Outside of the USA, Amazon stinks at selling everything but their core media goods - DVDs, books, CDs, etc.

I shop for just about anything on Amazon outside of those core products here in Canada, and the prices are mediocre-to-terrible. I think a big component is that merchants get their semi-official status with Amazon (whatever that's called) and then see the opportunity to fill out every possible gap in Amazon's product catalogue with a tidy mark-up.


Fantastic article. I love when somebody who has been working on a particular business area writes a casual post like this with lots of hard-earned wisdom in it.

For example, like Marc Andreessen I've been believing that e-commerce will eat a big part of retail sooner than people realise and it will have huge impact on employment and how cities work. But I hadn't understand how tough the entry is for new players, because of Amazon's dominance and low margins.

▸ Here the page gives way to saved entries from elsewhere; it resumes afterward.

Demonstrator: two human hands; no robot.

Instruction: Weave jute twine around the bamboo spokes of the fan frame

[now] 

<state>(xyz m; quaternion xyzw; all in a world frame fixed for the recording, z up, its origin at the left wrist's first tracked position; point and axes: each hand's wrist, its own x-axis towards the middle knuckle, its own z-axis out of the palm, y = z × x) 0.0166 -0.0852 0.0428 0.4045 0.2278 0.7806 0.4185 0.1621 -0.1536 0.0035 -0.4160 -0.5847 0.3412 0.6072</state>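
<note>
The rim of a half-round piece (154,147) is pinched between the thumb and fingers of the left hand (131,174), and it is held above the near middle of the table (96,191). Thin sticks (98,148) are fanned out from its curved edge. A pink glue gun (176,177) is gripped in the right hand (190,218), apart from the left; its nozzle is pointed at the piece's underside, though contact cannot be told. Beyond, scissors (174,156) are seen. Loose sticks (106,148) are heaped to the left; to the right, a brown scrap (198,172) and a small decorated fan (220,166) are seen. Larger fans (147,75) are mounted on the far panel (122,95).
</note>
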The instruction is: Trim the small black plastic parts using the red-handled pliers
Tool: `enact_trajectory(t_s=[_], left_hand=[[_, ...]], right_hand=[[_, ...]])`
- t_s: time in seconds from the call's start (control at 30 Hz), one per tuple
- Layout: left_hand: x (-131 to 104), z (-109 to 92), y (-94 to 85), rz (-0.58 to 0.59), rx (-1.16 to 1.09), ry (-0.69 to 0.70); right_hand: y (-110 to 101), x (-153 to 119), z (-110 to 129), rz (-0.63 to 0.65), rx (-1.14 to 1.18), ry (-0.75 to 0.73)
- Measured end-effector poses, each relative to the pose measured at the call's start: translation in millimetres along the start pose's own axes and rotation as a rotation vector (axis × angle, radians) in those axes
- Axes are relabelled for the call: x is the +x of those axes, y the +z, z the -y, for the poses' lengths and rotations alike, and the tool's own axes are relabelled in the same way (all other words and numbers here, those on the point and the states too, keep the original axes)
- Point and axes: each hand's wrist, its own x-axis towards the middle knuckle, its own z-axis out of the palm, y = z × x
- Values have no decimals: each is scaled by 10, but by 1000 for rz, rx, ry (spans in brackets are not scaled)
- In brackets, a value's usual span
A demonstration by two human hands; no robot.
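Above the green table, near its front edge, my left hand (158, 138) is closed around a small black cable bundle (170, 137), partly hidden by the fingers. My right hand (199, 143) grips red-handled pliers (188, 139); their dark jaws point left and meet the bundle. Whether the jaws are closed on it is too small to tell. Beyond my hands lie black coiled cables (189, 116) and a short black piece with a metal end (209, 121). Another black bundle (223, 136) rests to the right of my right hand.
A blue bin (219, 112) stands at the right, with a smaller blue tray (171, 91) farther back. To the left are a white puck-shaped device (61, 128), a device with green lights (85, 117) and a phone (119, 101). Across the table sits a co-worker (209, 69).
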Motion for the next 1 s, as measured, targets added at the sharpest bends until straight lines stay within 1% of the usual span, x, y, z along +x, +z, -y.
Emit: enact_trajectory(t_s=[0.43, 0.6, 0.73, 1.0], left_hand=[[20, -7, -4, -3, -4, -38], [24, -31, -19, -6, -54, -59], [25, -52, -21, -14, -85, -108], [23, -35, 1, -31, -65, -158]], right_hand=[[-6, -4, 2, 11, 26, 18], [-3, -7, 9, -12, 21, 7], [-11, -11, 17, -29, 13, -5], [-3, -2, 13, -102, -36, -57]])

> and if their everyday low prices are available to the entire country via a mechanical turk algorithm which is guaranteed to beat you, how do you compete?

...i think this is an incorrect usage of "mechanical turk". this would imply a person behind the 'algorithm' making it go, and, chuckling to myself as i write this, the answer to the question on how to compete might be to make an algorithm that does not i fact work like a mechanical turk!


I think there's more of an overlap between eBay and Amazon than mentioned in the article. I sometimes go to eBay if I want something for a lower price than on Amazon (often direct from China) and don't mind waiting for slower delivery times.

He also doesn't mention the new style specialist market sites like tindie and etsy which I think is a new category of retailer. They allow specialist suppliers come together and sell to a captive audience.


E-commerce is pretty big if you consider all of those normal retailers that have customers checking things online before they get to the store. If you sell specialist goods or expensive home electricals then those people coming through the door have invariably checked you out online first. However, those sales are recorded as High Street sales, from walk-ins, not 'e-commerce sales'. It is the bricks and mortar stores that dominate e-commerce with the exception of online-only Amazon.

A lot of suppliers don't want to deal with online only stores. To do so upsets their other retailers so you have to be bricks and mortar to get the suppliers. Plus you have to sell at their prices. There are exceptions, the out of date, end of line overstock items can go to 'flash sales' sites but not the new model year stuff.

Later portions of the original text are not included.